Conclusion
The altered m6A modification of mRNAs might play a critical role in PCOS process. The PI3K/AKT pathway is inhibited in the mouse model of PCOS. Whether it is caused by the m6A modification of Skip mRNAs is worthy of further exploration.
Methods
The mouse model of PCOS were induced by injecting dehydroepiandrosterone (DHEA), and confirmed by observing the morphological structures of ovarian follicles. Subsequently, m6A-tagged mRNAs were identified via m6A epitranscriptomic microarray and its potential functional pathways were predicted in KEGG database. The expression and modification levels of key mRNAs in the most enriched pathway were evaluated and compared using western blot and methylated RNA immunoprecipitation-quantitative PCR (MeRIP-qPCR).
Objective
To explore the N6-methyladenosine (m6A) methylation abnormality of mRNAs and its potential roles in the mouse model of polycystic ovary syndrome (PCOS).
Results
Compared with the control group, 415 hypermethylated and downregulated mRNAs, 8 hypomethylated and upregulated mRNAs, and 14 hypermethylated and upregulated mRNAs were identified in the PCOS group (Fold change ≥ 1.5). Those mRNAs were mainly involved in insulin signaling pathway, type II diabetes mellitus, Fc epsilon RI signaling pathway, inositol phosphate metabolism, and GnRH secretion.
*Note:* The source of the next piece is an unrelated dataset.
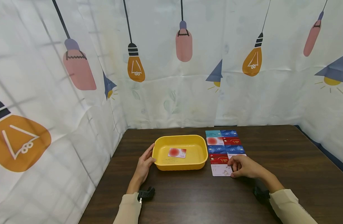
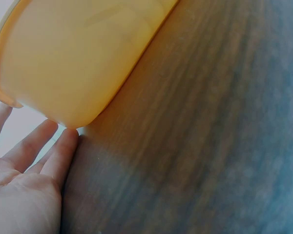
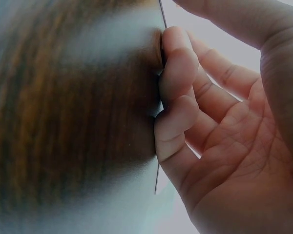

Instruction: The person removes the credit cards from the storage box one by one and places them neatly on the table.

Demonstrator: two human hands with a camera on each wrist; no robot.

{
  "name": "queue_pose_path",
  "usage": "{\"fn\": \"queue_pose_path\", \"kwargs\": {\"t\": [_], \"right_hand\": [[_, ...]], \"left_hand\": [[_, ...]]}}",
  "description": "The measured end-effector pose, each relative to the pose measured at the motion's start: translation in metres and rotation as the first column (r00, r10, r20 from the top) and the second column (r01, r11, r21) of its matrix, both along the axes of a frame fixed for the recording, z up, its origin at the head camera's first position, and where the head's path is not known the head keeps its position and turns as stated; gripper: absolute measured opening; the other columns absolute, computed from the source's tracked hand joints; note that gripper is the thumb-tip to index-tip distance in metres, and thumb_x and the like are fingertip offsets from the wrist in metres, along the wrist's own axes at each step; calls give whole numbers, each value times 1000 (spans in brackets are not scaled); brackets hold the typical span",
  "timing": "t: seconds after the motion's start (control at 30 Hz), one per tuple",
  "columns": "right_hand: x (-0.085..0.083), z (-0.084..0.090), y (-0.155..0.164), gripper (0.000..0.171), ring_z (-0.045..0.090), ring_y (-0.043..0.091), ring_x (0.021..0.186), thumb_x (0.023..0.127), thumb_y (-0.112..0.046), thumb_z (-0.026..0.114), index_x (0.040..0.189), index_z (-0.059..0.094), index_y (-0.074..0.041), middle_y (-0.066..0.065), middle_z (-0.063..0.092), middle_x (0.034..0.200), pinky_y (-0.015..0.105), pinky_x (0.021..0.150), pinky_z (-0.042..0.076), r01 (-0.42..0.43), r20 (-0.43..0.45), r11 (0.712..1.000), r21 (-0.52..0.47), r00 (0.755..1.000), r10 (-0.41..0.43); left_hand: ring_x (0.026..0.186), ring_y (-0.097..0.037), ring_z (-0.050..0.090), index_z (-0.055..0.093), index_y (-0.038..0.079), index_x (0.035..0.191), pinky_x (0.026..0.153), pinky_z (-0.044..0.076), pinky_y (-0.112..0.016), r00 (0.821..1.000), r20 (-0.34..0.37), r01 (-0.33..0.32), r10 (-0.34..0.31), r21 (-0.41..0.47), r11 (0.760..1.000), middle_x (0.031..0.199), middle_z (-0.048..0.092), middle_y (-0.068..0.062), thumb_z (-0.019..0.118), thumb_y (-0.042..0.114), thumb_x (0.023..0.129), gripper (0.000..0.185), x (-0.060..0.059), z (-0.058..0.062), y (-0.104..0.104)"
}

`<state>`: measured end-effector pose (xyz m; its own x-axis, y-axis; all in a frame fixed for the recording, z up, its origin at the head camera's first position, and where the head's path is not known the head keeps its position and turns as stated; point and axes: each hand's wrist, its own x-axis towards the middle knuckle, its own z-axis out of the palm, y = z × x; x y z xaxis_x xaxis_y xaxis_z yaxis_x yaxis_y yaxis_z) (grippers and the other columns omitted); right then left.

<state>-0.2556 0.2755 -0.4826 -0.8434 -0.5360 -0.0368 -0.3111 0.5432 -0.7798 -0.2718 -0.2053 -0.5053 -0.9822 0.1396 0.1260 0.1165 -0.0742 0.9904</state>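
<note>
Right hand (image 1: 244,167) sits nearest on the dark table (image 1: 286,161), fingers curled and pinching the edge of a whitish card (image 1: 220,170) at the front of the card rows (image 1: 223,146). Left hand (image 1: 144,163) rests with straight fingers against the yellow tub (image 1: 179,165), which has a red-dot card (image 1: 177,152) lying inside.
</note>
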Motion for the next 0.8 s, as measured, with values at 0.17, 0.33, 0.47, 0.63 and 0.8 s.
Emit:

In insulin signaling pathway, the expression levels of phosphorylated protein kinase B (p-AKT) were decreased, whereas that of upstream phosphorylated phosphatidylinositol 3-kinase (p-PI3K) were increased in PCOS group. Moreover, skeletal muscle and kidney-enriched inositol polyphosphate 5-phosphatease (SKIP), one of PIP3 phosphatases, was verified to be overexpressed, and Skip mRNAs were hypermethylated in PCOS group.